About this exercise: Starting with the first line of the listing, quote each line exactly until and including the one with "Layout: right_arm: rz", leaving pictures out.
------------------------------------------------------------------------
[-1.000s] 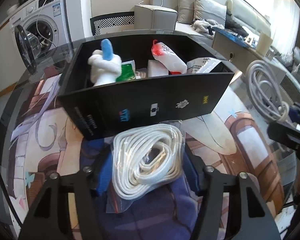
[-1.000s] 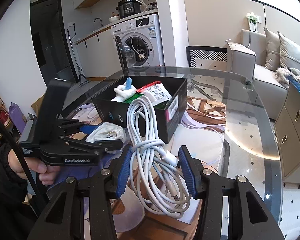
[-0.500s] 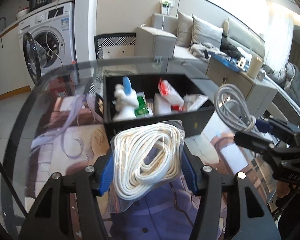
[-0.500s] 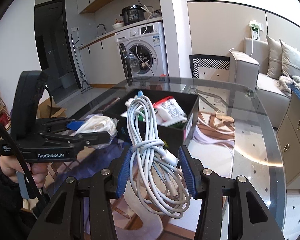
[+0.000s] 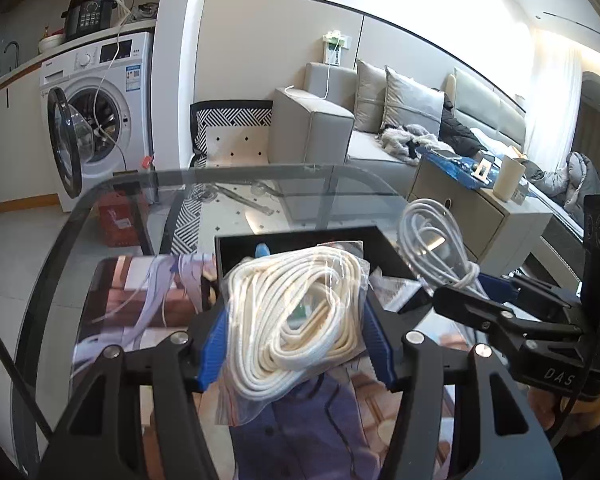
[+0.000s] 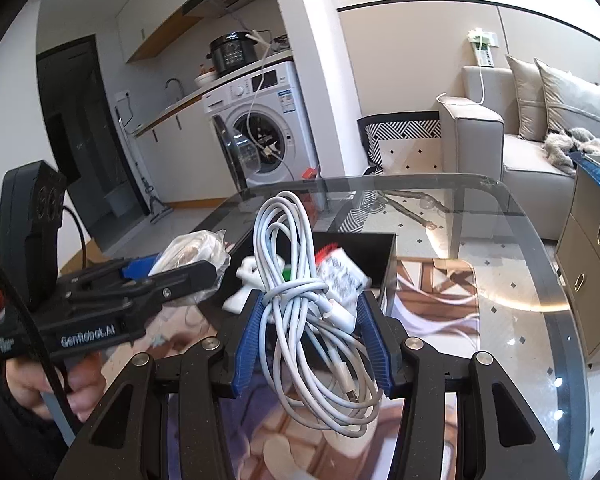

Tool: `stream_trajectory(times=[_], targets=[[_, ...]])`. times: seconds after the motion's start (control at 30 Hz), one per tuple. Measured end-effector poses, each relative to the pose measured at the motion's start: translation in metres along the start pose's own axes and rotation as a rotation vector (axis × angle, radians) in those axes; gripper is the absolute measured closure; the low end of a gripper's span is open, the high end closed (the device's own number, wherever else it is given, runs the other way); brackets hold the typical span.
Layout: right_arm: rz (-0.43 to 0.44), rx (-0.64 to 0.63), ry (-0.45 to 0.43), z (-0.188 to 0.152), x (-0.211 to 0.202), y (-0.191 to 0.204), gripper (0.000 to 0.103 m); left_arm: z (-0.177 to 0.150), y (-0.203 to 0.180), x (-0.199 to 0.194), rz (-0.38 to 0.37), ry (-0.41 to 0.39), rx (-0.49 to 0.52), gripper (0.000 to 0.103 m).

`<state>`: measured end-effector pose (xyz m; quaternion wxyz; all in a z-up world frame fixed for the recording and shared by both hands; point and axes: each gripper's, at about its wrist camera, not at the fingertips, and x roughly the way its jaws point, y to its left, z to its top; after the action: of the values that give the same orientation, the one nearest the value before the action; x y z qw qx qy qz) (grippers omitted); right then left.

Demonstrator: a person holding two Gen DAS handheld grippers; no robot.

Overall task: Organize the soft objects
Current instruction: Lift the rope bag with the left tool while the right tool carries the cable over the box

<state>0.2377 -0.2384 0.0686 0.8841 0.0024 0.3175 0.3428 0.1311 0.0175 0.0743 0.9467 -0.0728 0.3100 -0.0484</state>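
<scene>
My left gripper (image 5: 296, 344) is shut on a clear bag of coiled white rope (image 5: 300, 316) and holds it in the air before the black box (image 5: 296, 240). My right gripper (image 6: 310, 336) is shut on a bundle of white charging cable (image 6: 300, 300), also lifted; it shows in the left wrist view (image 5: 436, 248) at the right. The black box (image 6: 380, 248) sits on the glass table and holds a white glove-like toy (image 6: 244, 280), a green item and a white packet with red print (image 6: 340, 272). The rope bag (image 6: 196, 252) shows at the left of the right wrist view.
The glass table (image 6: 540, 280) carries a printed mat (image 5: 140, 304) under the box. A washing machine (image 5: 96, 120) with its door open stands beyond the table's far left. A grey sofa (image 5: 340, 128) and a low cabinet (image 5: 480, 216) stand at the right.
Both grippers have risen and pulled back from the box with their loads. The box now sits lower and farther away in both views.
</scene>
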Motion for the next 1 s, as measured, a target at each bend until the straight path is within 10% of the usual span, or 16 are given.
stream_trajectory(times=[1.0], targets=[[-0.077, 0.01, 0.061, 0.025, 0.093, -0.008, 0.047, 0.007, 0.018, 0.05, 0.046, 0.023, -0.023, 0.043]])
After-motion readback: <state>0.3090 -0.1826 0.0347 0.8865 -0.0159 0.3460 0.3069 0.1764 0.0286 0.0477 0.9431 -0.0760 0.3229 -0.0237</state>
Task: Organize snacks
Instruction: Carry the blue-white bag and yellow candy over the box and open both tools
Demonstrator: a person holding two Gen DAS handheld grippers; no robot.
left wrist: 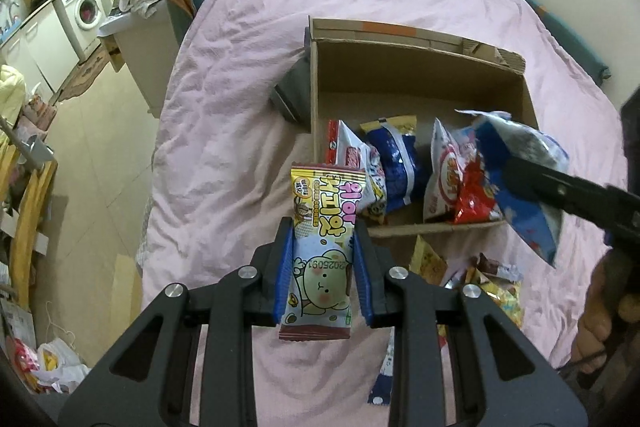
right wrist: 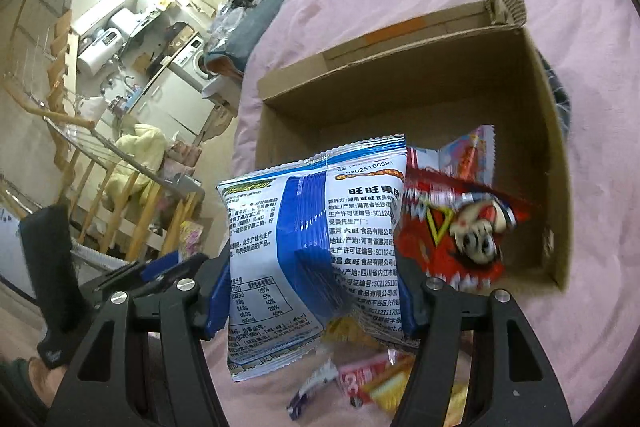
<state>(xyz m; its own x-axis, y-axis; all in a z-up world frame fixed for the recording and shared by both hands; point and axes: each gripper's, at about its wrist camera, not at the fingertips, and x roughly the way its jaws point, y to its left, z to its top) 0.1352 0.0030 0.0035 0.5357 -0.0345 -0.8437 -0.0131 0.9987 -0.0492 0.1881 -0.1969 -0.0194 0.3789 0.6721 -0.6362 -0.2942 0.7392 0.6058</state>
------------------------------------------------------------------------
Your solution:
[-1.000s] 
[-1.000s] 
[-0.500s] 
[-0.500s] 
[+0.000s] 
[+0.000s] 

Tool: `stream_trajectory(times=[_], targets=[[_, ...]])`. times: seconds after the motion's start (control at 30 Hz), one per tuple. Measured end-effector poses, each relative to the pose measured at the motion's start: translation in metres along the start pose's own axes and rotation as a rotation vector (axis × angle, radians) in those axes; gripper is the absolute measured closure; the low end of a gripper's span is open, the high end closed (the device's own number, wherever else it is given, runs the other way); brackets hold the typical span.
Layout: right_arm: rz (-0.43 to 0.44), rx (-0.64 to 0.63), ry (-0.45 to 0.43), z (-0.188 to 0.152), x (-0.211 to 0.202), y (-0.191 to 0.204), gripper (0.000 to 0.103 m); left_arm: z (-0.177 to 0.150), y (-0.203 to 0.180), x (-0.199 to 0.194), rz (-0.38 to 0.37), ry (-0.41 to 0.39), rx (-0.49 to 0.52), gripper (0.000 to 0.103 m).

This finishes the response to the exercise.